* _Work order_: Only one stretch of the data below is wanted: the lines starting at the one with "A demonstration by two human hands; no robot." and ending at the one with "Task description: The", both included, given again exactly.

* _Input data_:

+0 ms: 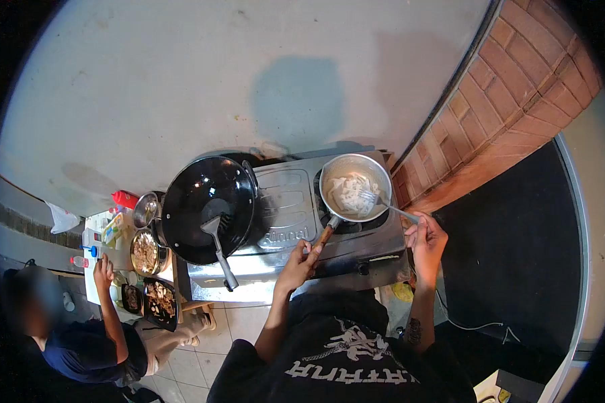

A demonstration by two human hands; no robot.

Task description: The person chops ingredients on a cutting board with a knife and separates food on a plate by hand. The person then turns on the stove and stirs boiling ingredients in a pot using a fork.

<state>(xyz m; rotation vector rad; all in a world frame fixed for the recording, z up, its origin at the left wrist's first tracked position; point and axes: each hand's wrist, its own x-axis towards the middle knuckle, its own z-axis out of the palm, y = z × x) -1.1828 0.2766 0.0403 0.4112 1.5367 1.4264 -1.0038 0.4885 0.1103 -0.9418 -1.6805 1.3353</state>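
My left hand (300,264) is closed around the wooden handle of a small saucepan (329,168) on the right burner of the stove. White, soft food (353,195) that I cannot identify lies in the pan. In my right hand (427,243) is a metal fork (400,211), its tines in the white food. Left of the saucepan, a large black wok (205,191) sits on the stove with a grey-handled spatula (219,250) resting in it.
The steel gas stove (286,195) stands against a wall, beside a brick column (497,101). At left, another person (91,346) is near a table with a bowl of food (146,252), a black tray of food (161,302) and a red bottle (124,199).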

* _Written response_:
A demonstration by two human hands; no robot.

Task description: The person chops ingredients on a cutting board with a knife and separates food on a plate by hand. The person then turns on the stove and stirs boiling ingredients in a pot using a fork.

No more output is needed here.